Um olhar que, com certeza, estará vivo na atuação das graduandas em Psicologia aprovadas após o Pré Vestibular da Biko. Estamos falando de Anna Claudia Machado, aprovada na UNIFACS e Marília Santana, aprovada na Anhanguera. Duas mulheres negras que estarão em formação a partir deste ano com todo o repertório e formação adquiridos nas aulas da Turma Tia Ciata, em 2025.
“Nesses últimos anos tive a oportunidade de conhecer pessoas que passaram por diversas situações difíceis e com isso me despertou o interesse de desenvolver maneiras de ajudar mais o outro. Com a Biko pude me envolver ainda mais nos atravessamentos que cada população passa no dia a dia, fortalecendo essa minha vontade e me ajudando a ter um letramento maior que vai fortalecer minha abordagem com o paciente”, diz Anna Claudia.
As vulnerabilidades sociais, ambientais, econômicas são gatilhos relevantes na compreensão da dimensão psíquica das populações mais necessitadas. O que está no radar da futura psicóloga, ex-bikuda que pretende devolver a formação à instituição. “Eu sou o tipo de pessoa que desde sempre me mostrei muito solícita com o próximo, buscando contribuir (dentro do possível) com as adversidades que atravessam a vida daqueles que vivenciam situações de vulnerabilidades sociais. A formação da Biko me acompanhará para sempre, ela fez parte da minha evolução como mulher e, consequentemente, como uma futura profissional, espero poder contribuir com a Instituição futuramente”, diz.

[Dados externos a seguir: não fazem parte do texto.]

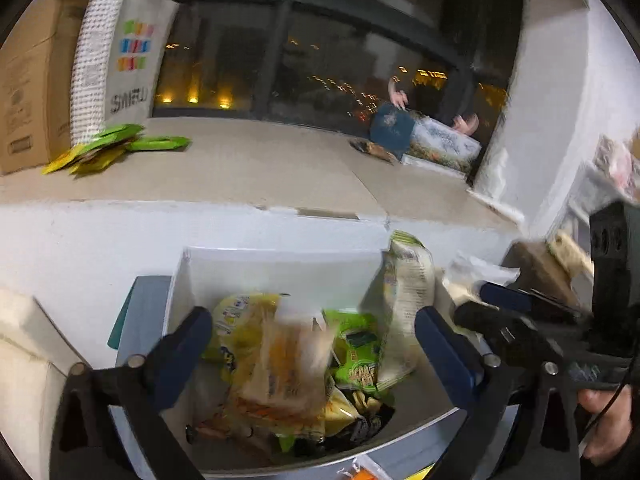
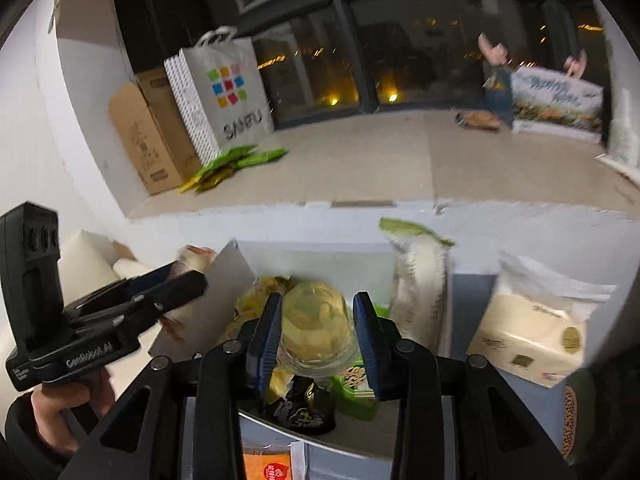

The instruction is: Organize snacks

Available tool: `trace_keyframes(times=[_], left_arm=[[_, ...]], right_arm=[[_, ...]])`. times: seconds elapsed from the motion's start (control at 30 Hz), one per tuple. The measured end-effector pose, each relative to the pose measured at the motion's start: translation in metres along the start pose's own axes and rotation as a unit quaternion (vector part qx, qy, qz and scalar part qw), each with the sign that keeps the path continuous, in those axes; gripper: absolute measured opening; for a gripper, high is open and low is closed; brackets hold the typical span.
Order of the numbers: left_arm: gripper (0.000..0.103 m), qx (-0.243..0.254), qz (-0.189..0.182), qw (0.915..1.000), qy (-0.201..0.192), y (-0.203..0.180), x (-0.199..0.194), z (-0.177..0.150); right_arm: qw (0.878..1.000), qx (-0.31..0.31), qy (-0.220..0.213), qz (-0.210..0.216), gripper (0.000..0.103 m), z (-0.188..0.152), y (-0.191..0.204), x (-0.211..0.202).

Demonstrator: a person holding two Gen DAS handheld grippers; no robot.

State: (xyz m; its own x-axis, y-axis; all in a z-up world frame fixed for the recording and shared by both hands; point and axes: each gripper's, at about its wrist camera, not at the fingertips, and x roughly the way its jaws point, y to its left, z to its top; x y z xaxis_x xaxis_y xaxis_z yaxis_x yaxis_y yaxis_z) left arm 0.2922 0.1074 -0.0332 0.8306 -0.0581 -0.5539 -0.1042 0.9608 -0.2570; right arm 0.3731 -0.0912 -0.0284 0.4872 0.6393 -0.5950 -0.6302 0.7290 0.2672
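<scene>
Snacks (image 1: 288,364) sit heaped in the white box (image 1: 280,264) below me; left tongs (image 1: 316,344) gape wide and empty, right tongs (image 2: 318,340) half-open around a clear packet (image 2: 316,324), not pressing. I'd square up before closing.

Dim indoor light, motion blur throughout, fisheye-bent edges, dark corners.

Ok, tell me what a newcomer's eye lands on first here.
The white box crammed with yellow and green snack packets, just below both grippers. Then the white shopping bag with coloured squares on the ledge by the dark window, green sachets scattered at its foot.
</scene>
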Motion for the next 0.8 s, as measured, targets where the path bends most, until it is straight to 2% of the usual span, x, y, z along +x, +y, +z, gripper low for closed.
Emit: trace_keyframes(times=[0.03, 0.07, 0.17, 0.27, 0.33, 0.43, 0.5, 0.57, 0.67, 0.8], left_arm=[[0.103, -0.010, -0.011, 0.9999, 0.002, 0.004, -0.001, -0.001], [0.103, -0.014, -0.016, 0.9998, 0.005, 0.007, -0.003, -0.002], [0.103, 0.007, 0.007, 0.9999, -0.008, 0.008, -0.019, -0.006], [0.103, 0.016, -0.001, 0.9996, -0.025, 0.004, -0.045, -0.011], [0.103, 0.028, -0.002, 0.9991, -0.032, -0.004, -0.071, -0.018], [0.103, 0.071, -0.012, 0.9951, -0.068, -0.026, -0.123, -0.037], [0.103, 0.078, -0.026, 0.9929, -0.086, -0.035, -0.153, -0.053], [0.103, 0.073, -0.044, 0.9924, -0.088, -0.041, -0.175, -0.070], [0.103, 0.075, -0.060, 0.9911, -0.092, -0.050, -0.202, -0.096], [0.103, 0.086, -0.039, 0.9910, -0.095, -0.059, -0.229, -0.129]], right_arm=[[1.000, 0.002, 0.006, -0.010, 0.094, 0.000, -0.001, 0.003], [1.000, 0.000, -0.002, -0.028, 0.103, 0.001, -0.003, 0.003], [0.999, -0.024, -0.003, -0.025, 0.103, -0.002, 0.001, -0.006], [0.998, -0.053, 0.009, -0.015, 0.103, -0.011, 0.013, -0.021], [0.997, -0.081, 0.001, -0.017, 0.103, -0.018, 0.026, -0.035], [0.992, -0.119, -0.009, -0.037, 0.103, -0.034, 0.047, -0.064], [0.988, -0.149, -0.028, -0.022, 0.103, -0.054, 0.063, -0.090], [0.984, -0.173, -0.041, -0.034, 0.103, -0.073, 0.077, -0.111], [0.982, -0.173, -0.062, -0.039, 0.103, -0.097, 0.087, -0.140], [0.984, -0.156, -0.082, -0.024, 0.103, -0.125, 0.091, -0.173]])
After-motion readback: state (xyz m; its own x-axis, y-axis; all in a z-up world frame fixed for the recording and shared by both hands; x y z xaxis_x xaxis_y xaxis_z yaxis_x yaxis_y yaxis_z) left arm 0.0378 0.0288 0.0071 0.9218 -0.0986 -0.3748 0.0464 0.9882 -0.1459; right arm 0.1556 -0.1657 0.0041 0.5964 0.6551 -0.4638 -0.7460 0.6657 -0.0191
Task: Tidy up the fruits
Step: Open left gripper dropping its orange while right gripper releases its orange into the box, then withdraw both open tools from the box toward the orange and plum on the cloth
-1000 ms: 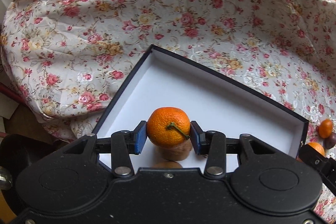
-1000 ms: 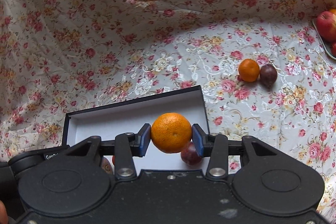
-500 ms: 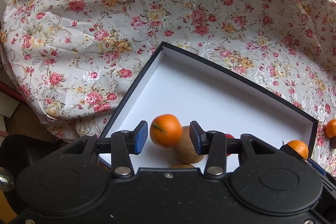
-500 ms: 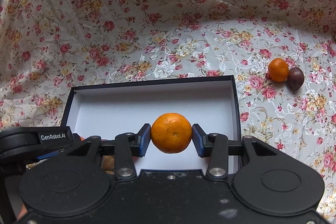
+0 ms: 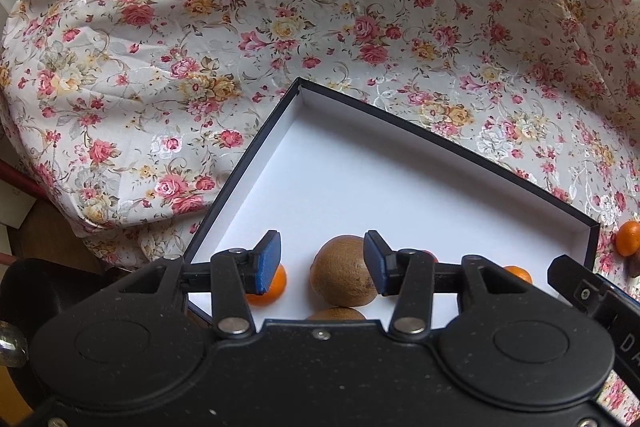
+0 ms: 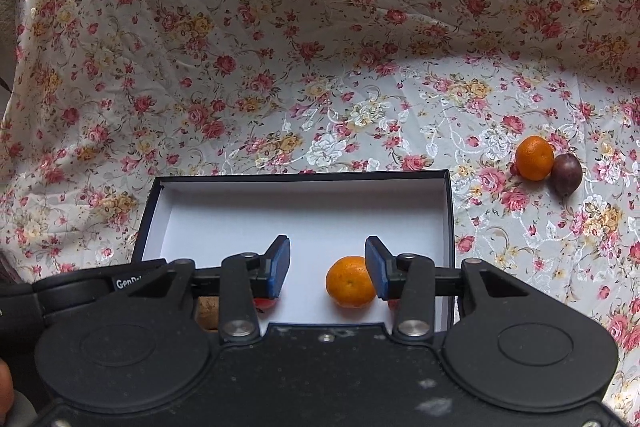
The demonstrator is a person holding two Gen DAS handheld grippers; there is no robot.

A ex-aluna Marília Santana, que cursará Psicologia na Anhanguera, levará consigo o olhar crítico adquirido durante a formação no Pré. “Minha descoberta veio ao perceber que o aprendizado vai além do conteúdo didático; ele passa pelo acolhimento, pela escuta e pela compreensão das realidades individuais. O caminho se revelou quando eu entendi que queria ferramentas técnicas para apoiar a saúde mental e o bem-estar das pessoas. A formação na Biko me ofereceu o despertar crítico para entender que a Psicologia no Brasil não pode ser neutra. Ajudou e contribuiu para minha decisão ao mostrar que ocupar esses espaços é um ato de reparação, de representatividade e fortalecimento. A Biko me deu suporte acadêmico mas, acima de tudo, o repertório de me ver como uma estudante preta capaz de intervir na realidade de Salvador”, diz orgulhosa.
O enfrentamento ao racismo estará na base da atuação da futura psicóloga.
“Minha visão é uma prática que considera o impacto do racismo, da classe e do território na saúde mental. Você não verá apenas um "paciente", mas um sujeito histórico com toda sua trajetória e bagagens. E deixando claro que: “Nossos passos vem de longe”. A ideia é uma atuação que promova o aquilombamento e a cura coletiva, e que use o conhecimento técnico para fortalecer a autoestima e a emancipação do nosso povo”, afirma Marília.